Data from Ukraine’s general staff, supported by reports from the Institute for the Study of War, corroborates the high Russian losses in the city in the Bakhmut region, estimating around 210,000 casualties during the summer offensive, with only minimal territorial gains.
But Anna, The Telegraph’s contact in the military, said: “We cannot claim that the equation of X Russian casualties equals them winning or losing because while every soldier is a life to us, for Putin every soldier is simply a means to an end, of which he has a never-ending supply.
“They are more upset to be sanctioned by the United States than to lose 500,000 men.”
She added: “People look at casualty numbers and think they equate to us winning – we are not losing – but they [Russia] keep gaining and pushing… This is happening in Bakhmut, Chasiv Yar, Pokrovsk, Avdiivka.”

Kremlin ‘doesn’t view infantry as humans’
Anna said the war was no longer one of skill but of manpower, adding that although Ukraine had the edge in some aspects, Russia’s sheer numbers and willingness to send waves of men into battle were hitting hard.
“We are better skilled if you equate our average guy to theirs.
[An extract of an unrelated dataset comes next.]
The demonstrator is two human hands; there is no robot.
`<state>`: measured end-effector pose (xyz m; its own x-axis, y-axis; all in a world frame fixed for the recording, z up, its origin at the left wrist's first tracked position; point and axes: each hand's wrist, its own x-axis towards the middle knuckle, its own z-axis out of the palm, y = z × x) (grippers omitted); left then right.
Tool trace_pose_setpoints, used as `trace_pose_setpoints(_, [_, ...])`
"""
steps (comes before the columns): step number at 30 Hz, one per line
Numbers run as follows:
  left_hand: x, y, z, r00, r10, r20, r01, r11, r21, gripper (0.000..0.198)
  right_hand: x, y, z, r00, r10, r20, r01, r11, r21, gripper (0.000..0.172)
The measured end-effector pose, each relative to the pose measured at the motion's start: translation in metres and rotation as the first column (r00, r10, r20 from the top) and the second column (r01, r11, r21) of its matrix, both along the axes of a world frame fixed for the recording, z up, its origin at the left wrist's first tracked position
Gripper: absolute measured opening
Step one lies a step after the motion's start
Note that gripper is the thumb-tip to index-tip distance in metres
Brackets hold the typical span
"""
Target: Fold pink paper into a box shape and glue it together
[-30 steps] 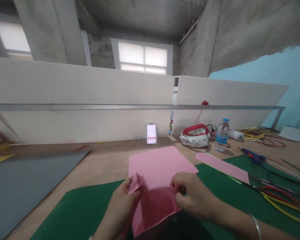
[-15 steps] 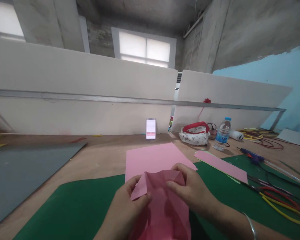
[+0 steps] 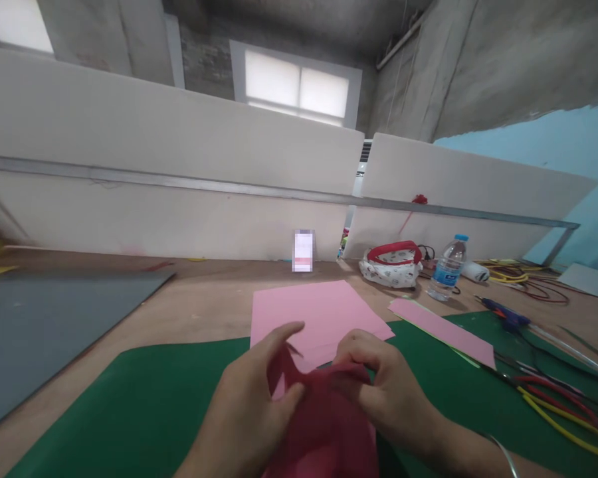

We have slightly better tech; they have much better production. The difference is the unrelenting waves of help.
“Every soldier is a tool to either acquire land or die trying, all the better if they take us with them. The partners and public must realize that the Kremlin doesn’t view its infantry as humans but chattels.”
Colonel Oleksandr Zavtonov of Ukraine’s 30th Marine Corps, serving in the Kherson direction, told The Telegraph that his soldiers were in a similar predicament.
“Attacks are happening constantly, day after day. Month after month,” he said. “In radio intercepts, it is not uncommon to hear the occupiers refusing to go on the assault.
“However, judging by the situation that has developed, the Russian commanders are indifferent to this.”
Colonel Zavtonov said that, although the attacks were often not large-scale, their continuity and number were aimed at exhausting Ukrainian forces.
“We see that the enemy has no limits in the cost of human lives, which to the civilised world looks like cannibalistic tactics,” he said.
“For the Russians, this is the norm – they always fight like this, without valuing human life.”